Don Bandy

No. 61
- Position: Guard

Personal information
- Born: July 1, 1945 (age 81) South Gate, California, U.S.
- Listed height: 6 ft 3 in (1.91 m)
- Listed weight: 255 lb (116 kg)

Career information
- High school: Lynwood (Lynwood, California)
- College: Tulsa (1965-1966)
- NFL draft: 1967: 6th round, 135th overall pick

Career history
- Washington Redskins (1967–1968);

Career NFL statistics
- Games played: 26
- Games started: 1
- Stats at Pro Football Reference

= Don Bandy =

American football player (born 1945)

Donald Stewart Bandy (born July 1, 1945) is an American former professional football player who was an offensive lineman for the Washington Redskins of the National Football League (NFL).
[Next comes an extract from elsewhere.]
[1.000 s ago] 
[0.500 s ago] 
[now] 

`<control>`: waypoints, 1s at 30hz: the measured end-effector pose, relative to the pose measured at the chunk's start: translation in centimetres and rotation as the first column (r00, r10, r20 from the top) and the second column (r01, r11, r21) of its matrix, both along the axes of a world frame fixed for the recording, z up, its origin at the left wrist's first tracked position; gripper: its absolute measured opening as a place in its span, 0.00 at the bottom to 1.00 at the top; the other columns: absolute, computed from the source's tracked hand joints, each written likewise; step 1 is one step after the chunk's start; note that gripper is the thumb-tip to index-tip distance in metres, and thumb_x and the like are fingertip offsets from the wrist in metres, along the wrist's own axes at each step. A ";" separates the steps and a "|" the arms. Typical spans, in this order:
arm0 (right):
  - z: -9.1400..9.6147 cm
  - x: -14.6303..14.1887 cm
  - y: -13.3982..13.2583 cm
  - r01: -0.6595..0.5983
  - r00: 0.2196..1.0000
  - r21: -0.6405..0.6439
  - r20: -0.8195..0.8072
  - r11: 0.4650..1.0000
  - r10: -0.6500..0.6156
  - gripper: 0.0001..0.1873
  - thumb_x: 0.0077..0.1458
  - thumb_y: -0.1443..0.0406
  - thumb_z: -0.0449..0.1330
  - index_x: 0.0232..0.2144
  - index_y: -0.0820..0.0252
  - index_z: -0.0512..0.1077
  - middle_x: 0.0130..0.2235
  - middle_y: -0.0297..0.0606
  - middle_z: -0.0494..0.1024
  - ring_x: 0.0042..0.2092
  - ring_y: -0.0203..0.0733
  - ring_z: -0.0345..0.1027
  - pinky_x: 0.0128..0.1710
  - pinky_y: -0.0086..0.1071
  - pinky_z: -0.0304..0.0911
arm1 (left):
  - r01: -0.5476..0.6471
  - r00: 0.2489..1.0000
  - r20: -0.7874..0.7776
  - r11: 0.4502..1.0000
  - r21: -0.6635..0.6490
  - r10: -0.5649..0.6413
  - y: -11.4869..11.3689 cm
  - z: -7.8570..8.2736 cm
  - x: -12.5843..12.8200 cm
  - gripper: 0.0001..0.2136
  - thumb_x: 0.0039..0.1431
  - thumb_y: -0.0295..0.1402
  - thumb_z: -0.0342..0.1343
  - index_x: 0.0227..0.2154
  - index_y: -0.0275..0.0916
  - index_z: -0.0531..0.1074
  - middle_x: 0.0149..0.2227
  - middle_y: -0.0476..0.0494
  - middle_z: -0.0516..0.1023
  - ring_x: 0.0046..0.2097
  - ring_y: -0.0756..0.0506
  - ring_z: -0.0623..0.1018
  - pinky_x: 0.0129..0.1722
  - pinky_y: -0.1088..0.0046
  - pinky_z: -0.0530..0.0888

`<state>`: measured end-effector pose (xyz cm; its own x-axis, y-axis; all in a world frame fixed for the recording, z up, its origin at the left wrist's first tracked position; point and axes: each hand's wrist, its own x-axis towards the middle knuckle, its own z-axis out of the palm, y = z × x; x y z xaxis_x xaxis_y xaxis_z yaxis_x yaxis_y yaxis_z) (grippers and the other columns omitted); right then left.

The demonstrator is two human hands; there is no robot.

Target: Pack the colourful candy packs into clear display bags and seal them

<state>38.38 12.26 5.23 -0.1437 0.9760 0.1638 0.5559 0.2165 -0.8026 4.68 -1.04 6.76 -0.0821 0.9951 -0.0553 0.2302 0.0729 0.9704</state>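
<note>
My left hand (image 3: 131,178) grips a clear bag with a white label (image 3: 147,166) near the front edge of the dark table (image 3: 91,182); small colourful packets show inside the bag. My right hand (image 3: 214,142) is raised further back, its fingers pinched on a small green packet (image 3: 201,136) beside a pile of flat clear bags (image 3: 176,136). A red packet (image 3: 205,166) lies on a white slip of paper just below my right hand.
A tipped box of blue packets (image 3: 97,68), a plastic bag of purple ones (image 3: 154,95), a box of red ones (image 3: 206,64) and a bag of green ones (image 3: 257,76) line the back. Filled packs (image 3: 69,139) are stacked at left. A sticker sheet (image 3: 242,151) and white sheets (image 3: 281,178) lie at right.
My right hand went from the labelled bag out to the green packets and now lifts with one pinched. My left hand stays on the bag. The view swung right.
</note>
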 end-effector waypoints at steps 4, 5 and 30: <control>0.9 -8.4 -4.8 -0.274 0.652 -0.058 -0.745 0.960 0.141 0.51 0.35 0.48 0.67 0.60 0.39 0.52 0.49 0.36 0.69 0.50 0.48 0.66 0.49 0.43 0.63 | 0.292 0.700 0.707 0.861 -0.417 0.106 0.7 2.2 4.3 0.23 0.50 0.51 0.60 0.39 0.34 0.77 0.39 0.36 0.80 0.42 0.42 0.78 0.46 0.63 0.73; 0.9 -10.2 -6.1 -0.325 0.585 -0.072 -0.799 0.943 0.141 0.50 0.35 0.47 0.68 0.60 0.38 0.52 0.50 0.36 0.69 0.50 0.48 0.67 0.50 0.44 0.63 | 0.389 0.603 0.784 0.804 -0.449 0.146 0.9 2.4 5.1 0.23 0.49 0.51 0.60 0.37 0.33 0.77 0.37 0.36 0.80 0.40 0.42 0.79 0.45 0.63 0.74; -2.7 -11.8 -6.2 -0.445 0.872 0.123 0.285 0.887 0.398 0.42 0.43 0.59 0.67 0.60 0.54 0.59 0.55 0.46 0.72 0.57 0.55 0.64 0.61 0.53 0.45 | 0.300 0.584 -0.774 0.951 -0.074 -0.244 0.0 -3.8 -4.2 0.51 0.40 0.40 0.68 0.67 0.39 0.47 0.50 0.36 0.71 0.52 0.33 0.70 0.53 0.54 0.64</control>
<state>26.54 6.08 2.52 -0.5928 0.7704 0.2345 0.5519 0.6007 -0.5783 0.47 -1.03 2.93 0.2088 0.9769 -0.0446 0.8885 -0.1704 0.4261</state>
He played college football for the Tulsa Golden Hurricanes.

==Early life==
Bandy was born in South Gate, California and played prep football at Lynwood High School in Lynwood, California. He played college football at Compton Community College and the University of Tulsa.

==Professional career==
Bandy was selected 135th overall by the Washington Redskins in the sixth round of the 1967 NFL/AFL draft. He played in the 1967 NFL season and the 1968 NFL season.

==Life after the NFL==
After leaving the NFL, Bandy served as head coach for Yucca Valley High School in Yucca Valley, California. He is the offensive line coach for Taft College in Taft, California, and teaches history and geography at Taft.